- **Task requirements**: From the records below, pull each line that has "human".

- **Dataset entries**:
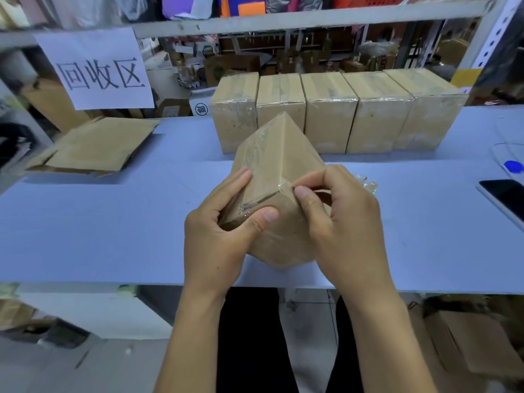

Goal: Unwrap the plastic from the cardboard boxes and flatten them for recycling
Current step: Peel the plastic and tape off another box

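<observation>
The wrapped box (279, 177) is held above the near edge of the table (113, 222), at the centre of the view. It is tilted: one corner points up and away toward the far row, and its long axis runs from that far corner down toward the person. Its lower end is hidden behind both hands, so the near corner cannot be made out.

The left hand (218, 236) grips the box from the left, fingers curled along the left face and thumb pressed on the near face. The right hand (340, 222) is curled at the right edge of the box; its thumb and forefinger pinch at the clear plastic film (255, 207) along a box edge. Whether film is actually lifted between the fingertips is hard to tell. A crumpled piece of clear plastic (368, 185) shows just behind the right hand, partly hidden by it.

Far side of the table: five wrapped boxes (329, 114) stand upright in a row, sides touching; the left two are partly covered by the held box. At far left lies a stack of flattened cardboard (93, 148). A paper sign (96, 69) hangs from the shelf rail above it. At the right edge, a dark phone (507, 199) and a blue object (513, 166) are cut off by the frame.
</observation>
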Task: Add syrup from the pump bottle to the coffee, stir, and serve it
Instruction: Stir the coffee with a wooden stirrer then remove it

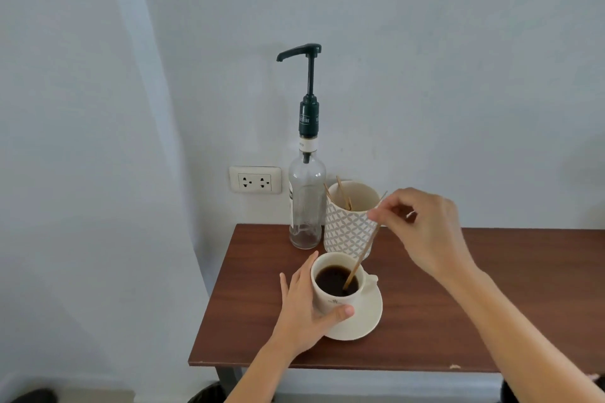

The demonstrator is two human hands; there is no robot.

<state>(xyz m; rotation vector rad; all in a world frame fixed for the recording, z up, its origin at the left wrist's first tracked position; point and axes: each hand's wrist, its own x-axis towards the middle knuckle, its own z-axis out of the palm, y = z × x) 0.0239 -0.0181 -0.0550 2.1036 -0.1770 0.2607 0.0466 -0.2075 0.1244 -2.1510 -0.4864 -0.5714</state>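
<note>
A cream cup (330, 299) of black coffee stands on a cream saucer (363, 321) near the table's left front. My left hand (302, 303) wraps around the cup's left side, thumb across its front. My right hand (422, 232) pinches the top of a thin wooden stir stick (361, 257), whose lower end dips into the coffee. Behind the cup stands a clear glass pump bottle (306, 206) with a dark green pump head, spout pointing left.
A patterned white holder cup (348, 226) with several wooden sticks stands right of the bottle, just behind the coffee. The brown wooden table (458, 321) meets a pale wall with a double socket (255, 179). The table's left edge lies close to the saucer.
</note>
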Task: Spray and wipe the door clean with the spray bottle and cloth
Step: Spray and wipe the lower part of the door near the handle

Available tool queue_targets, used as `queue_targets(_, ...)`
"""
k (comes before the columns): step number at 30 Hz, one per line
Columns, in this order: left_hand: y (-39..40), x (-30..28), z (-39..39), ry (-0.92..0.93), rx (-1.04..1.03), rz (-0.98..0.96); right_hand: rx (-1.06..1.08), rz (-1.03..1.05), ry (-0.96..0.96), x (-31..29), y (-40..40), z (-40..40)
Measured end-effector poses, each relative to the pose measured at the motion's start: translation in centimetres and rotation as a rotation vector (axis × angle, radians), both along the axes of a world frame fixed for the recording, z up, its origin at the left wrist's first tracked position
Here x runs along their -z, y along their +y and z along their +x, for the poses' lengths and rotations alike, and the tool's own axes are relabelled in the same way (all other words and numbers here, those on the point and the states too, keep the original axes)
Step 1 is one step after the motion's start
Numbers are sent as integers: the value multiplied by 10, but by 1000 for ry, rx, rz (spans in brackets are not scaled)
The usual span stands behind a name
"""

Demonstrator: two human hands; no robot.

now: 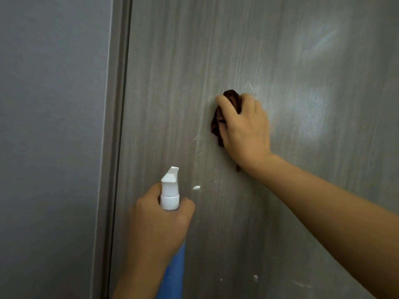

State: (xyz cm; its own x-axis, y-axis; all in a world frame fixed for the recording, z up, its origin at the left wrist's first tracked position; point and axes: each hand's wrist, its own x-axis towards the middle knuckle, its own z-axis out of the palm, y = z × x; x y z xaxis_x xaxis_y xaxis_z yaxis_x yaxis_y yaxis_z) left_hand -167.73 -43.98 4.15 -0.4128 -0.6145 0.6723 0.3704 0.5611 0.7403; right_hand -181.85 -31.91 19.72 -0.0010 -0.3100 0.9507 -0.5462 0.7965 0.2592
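Right hand (244,126) flat against door (172,83)

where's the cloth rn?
Head view, right of centre: the brown cloth is bunched under the right hand, pressed against the grey door, above the white foam blob.

Dim, soft picture; pale glare patches on the door (313,108).

Two hands: a left hand (159,221) and a right hand (244,126). One spray bottle (170,190), white-headed with a blue body. One brown cloth (218,119). One grey wood-grain door (302,61). Several white foam spots (196,187) on it.
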Motion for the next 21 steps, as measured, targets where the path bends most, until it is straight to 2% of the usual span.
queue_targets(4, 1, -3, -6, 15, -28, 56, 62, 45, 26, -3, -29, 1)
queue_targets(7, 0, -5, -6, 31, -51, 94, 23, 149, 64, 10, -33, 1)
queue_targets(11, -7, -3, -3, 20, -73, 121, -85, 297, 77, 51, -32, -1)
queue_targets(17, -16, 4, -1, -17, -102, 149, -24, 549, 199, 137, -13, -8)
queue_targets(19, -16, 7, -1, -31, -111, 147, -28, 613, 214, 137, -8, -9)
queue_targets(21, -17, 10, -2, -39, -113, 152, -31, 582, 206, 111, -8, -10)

- **Exercise solution**:
The demonstrator is two human hands; there is no robot.
Demonstrator: two human hands; no robot.

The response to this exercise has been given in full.